I have set up and have been using a Google Cloud Platform virtual machine. The browser ssh (a browser tab imitating a console) used to work fine. Yesterday, the sites and API hosted on the machine became unreachable.

The GCP console dashboard shows the machine to be up and running. However, the ssh (which used to work before), is not working. On click, it opens a new window, displays messages of transferring ssh keys ..., and then ultimately shows - An error occurred while communicating with the SSH server. Check the server and the network configuration.

After numerous such attempts, I restarted the VM instance from the GCP console, and everything started working again. But in less than a few hours of restart, the VM has again become reachable. Also, note that (1) the ping gives positive reply, (2) Console shows VM to be running normally, (3) All web pages, and API hosted on the machine are returning 408 (Request time out), (4) Restart cures the problem for a short while, (5) ssh through gcloud also not working, indefinitely waiting for connection with the server.

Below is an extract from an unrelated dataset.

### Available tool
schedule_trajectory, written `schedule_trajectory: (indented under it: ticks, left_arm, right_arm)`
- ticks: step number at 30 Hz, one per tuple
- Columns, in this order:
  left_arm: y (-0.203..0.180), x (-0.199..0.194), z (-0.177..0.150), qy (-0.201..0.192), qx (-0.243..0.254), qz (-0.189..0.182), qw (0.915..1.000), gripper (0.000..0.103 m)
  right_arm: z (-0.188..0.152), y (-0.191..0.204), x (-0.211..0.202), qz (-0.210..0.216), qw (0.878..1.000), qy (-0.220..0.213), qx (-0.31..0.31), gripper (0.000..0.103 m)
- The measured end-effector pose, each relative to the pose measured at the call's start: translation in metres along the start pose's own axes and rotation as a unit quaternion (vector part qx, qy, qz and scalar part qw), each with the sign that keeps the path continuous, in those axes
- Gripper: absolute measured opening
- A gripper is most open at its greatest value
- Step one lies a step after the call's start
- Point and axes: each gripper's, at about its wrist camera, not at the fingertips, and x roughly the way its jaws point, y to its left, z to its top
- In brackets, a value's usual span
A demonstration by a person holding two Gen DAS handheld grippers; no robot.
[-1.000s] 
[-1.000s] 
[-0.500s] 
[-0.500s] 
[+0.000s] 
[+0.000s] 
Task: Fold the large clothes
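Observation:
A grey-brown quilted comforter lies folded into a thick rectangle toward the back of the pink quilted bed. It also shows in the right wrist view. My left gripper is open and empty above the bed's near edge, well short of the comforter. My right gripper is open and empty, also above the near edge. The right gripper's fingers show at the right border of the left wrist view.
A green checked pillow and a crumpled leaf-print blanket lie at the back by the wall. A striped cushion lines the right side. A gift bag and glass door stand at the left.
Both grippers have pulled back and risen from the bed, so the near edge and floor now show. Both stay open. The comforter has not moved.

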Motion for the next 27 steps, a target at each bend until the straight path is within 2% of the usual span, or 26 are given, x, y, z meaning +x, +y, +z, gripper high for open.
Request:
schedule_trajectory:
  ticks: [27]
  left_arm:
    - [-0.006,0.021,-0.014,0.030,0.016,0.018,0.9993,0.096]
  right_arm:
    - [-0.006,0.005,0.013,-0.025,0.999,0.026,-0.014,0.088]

Since google support is only available on a paid basis, I am stuck. Any help would be deeply appreciated.

Deniss T.
  • 2,526
  • 9
  • 21
Abhishek Prabhat
  • 917
  • 1
  • 6
  • 15
  • Can you share the [serial port output](https://cloud.google.com/compute/docs/instances/viewing-serial-port-output#viewing_serial_port_output)? There may be an error message on your instance visible there. – rsalinas Dec 04 '19 at 12:28
  • Can you paste your firewall rules configuration? – guillaume blaquiere Dec 04 '19 at 13:24
  • First, stop using the Browser based SSH. This is a great feature, but invest in setting up good quality SSH tools (most are free). For Windows I use OpenSSH and Bitvise. Putty is famous. Plain old `ssh` works just fine on macOS and Linux. For example, with Bitvise I get a good file transfer window, I can easily open multiple terminal sessions, etc. – John Hanley Dec 04 '19 at 15:26
  • There are several things that can prevent you from connecting via ssh. Try using the following command in Cloud Shell (just remember to put your vm details) gcloud compute ssh example-instance --zone us-central1-a --verbosity=debug You could also look at the serial port 1 logs and look for things like: "no space left on device", "fail", "error", etc – grimmjow_sms Dec 04 '19 at 17:37
  • @all Sorry for the late response. I will have to figure out how to receive email notification from StackOverflow. The serial port output is `Dec 5 05:26:37 staging-1 dockerd[5089]: time="2019-12-05T05:26:37.720999095Z" level=error msg="Failed to log msg \"\" for logger json-file: write /var/lib/docker/containers/cc2...36a3-json.log: no space left on device"` . Apparently, to rule out the space shortage, I did try `df` and it showed ample free space. However, as I am checking now, it shows no available space. Thanks – Abhishek Prabhat Dec 05 '19 at 05:54
  • @JohnHanley I am indeed more comfortable running an ssh session through my OS terminal. However, if I add my pub key to `.ssh/authorized_keys', the ssh stops working after a while. Apparently, GCP auto resets the keys. If, however, I add the keys through the GCP console, the ssh through my terminal doesn't work. Also, I faced the problem with terminal login, of not being able to become super user. Would it require to create a privileged user through browser ssh, and then use that user for terminal ssh? At any rate, the problem of auto key deletion by GCP still remains for me. Thanks. – Abhishek Prabhat Dec 05 '19 at 06:06
  • 1
    @grimmjow_sms Thanks about the `verbosity` flag. I have cleaned up some space in the system already. But it might come handy the next time. – Abhishek Prabhat Dec 05 '19 at 06:11
  • Disk space is cheap, resize the disk drive in the Google Cloud Console. The file system will automatically resize. Running out of disk space can trash your OS. – John Hanley Dec 05 '19 at 06:12
  • I have many keys in `authorized_keys` and I have never seen your problem. I build dozens of instances constantly. And I use the Console SSH, Bitvise, ssh and Putty interchangeably. Something else is going on. Note: Running out of disk space will break networking which will break SSH but that is not related to your key problem. – John Hanley Dec 05 '19 at 06:17

2 Answers2

1

One other reason for not being able to ssh into a machine is because you are connected to a VPN network locally. This can prevent sshing to a gcp vm instance.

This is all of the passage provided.